**Task to carry out**
How many separate lines of the data contain "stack"? Give the count and nothing else.

**Dataset extract**
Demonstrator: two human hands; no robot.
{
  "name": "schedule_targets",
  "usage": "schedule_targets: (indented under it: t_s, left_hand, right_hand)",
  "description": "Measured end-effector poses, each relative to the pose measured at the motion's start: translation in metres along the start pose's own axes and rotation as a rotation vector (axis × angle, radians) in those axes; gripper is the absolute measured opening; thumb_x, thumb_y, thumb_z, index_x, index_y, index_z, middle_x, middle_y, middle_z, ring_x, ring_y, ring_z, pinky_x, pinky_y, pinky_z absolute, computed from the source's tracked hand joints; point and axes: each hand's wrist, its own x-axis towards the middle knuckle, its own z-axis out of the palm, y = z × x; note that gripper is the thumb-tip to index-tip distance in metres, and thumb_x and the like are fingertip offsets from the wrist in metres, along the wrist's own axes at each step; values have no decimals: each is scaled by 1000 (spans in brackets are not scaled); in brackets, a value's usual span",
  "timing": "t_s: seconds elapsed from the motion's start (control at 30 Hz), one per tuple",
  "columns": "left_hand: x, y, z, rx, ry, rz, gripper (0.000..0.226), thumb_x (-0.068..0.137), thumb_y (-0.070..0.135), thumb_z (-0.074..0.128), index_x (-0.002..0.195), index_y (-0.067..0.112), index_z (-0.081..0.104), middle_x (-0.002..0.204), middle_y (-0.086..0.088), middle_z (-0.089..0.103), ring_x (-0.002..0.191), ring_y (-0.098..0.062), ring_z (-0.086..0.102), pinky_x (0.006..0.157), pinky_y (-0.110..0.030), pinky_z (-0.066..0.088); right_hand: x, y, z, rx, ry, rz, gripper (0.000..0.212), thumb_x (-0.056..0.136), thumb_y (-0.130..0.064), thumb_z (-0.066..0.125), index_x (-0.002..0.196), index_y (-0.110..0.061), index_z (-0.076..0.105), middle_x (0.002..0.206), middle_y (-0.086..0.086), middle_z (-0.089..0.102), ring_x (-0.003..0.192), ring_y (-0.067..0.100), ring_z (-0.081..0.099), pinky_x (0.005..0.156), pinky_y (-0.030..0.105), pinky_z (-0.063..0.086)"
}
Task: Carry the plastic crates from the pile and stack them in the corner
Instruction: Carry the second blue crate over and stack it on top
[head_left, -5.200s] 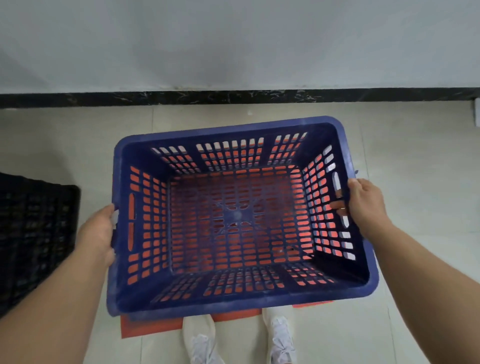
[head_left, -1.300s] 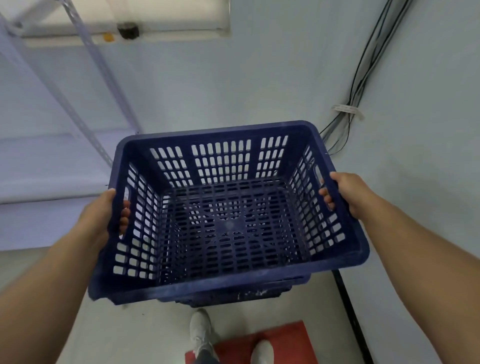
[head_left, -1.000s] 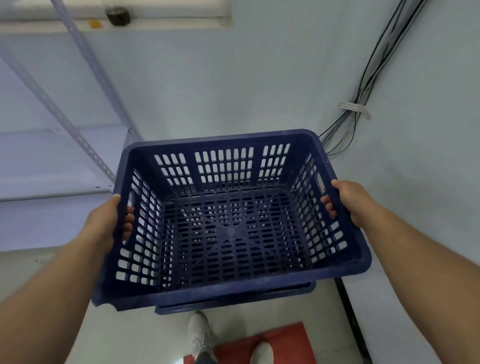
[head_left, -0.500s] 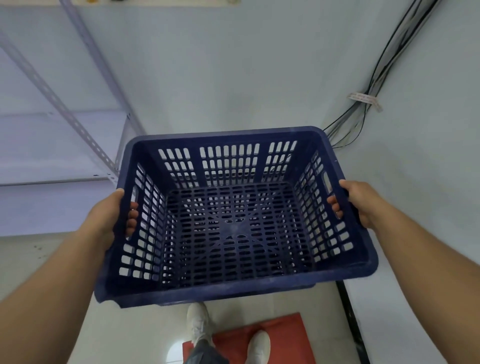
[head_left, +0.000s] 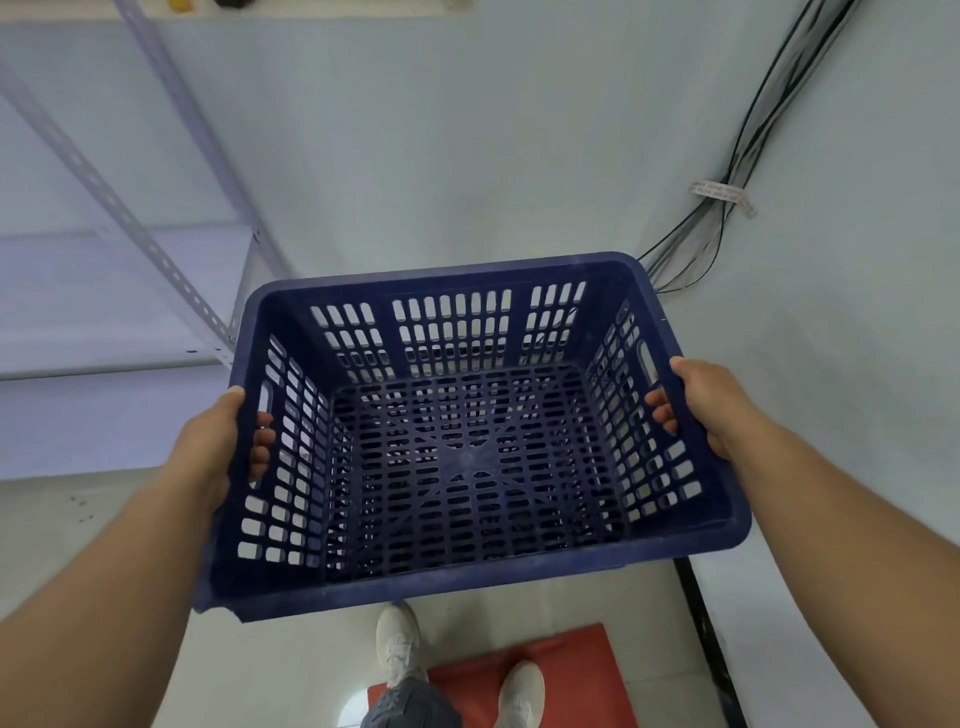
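Holding empty blue crate (head_left: 467, 457): left hand (head_left: 213, 447), right hand (head_left: 711, 405) gripping sides.

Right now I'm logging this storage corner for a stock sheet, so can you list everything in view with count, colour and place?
Plastic crate: one, dark blue, slotted walls and floor, empty, held up at the middle of the view by its two side handles.
Metal shelving: one unit, pale grey, perforated uprights, at left against the wall.
Cables: one bundle, black, running down the wall corner at upper right, tied with a white tag.
Mat: one, red, on the pale floor at the bottom, under one foot.
Baseboard: one strip, black, along the right wall's foot.
Shoes: two, white, bottom centre.
Left hand: grips the crate's left handle.
Right hand: grips the right handle.
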Motion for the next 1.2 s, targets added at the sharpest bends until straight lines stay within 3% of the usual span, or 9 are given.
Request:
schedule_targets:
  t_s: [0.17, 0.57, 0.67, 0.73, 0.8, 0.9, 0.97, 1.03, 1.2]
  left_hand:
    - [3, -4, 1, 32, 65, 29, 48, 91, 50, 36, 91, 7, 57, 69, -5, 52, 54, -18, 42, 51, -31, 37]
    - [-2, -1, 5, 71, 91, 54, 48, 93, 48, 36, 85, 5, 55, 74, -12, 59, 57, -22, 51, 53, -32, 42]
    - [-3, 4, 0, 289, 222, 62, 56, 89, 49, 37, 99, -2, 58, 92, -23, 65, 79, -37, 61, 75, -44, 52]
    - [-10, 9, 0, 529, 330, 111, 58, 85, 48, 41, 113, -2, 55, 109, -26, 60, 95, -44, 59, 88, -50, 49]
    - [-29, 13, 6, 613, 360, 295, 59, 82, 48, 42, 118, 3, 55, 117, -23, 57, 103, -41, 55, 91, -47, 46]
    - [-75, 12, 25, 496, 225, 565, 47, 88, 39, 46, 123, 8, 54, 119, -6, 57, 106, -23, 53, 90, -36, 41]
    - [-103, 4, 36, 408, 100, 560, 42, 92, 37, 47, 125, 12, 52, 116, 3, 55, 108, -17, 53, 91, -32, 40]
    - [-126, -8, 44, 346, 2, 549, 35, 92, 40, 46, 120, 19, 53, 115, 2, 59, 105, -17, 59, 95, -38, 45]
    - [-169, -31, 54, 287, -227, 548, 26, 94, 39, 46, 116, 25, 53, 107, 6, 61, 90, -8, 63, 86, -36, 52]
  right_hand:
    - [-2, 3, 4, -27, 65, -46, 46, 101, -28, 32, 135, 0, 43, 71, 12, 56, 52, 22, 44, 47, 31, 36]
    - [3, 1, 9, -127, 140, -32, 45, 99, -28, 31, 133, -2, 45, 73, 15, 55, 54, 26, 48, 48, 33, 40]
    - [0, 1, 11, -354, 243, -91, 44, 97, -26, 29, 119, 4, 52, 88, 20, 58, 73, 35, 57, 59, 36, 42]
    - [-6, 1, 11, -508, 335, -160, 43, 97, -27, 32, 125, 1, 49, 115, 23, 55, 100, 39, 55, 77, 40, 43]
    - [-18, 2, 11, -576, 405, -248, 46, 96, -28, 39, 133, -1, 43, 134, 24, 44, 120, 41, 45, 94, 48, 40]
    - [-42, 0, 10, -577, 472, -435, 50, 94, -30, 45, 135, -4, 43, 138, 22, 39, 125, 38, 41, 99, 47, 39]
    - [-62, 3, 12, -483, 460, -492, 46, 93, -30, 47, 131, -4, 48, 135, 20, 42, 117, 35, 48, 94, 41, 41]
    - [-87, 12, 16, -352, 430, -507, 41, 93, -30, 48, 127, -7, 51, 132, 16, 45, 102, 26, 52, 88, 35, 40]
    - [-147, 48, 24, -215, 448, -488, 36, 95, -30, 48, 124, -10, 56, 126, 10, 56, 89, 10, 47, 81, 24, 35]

**Written response**
2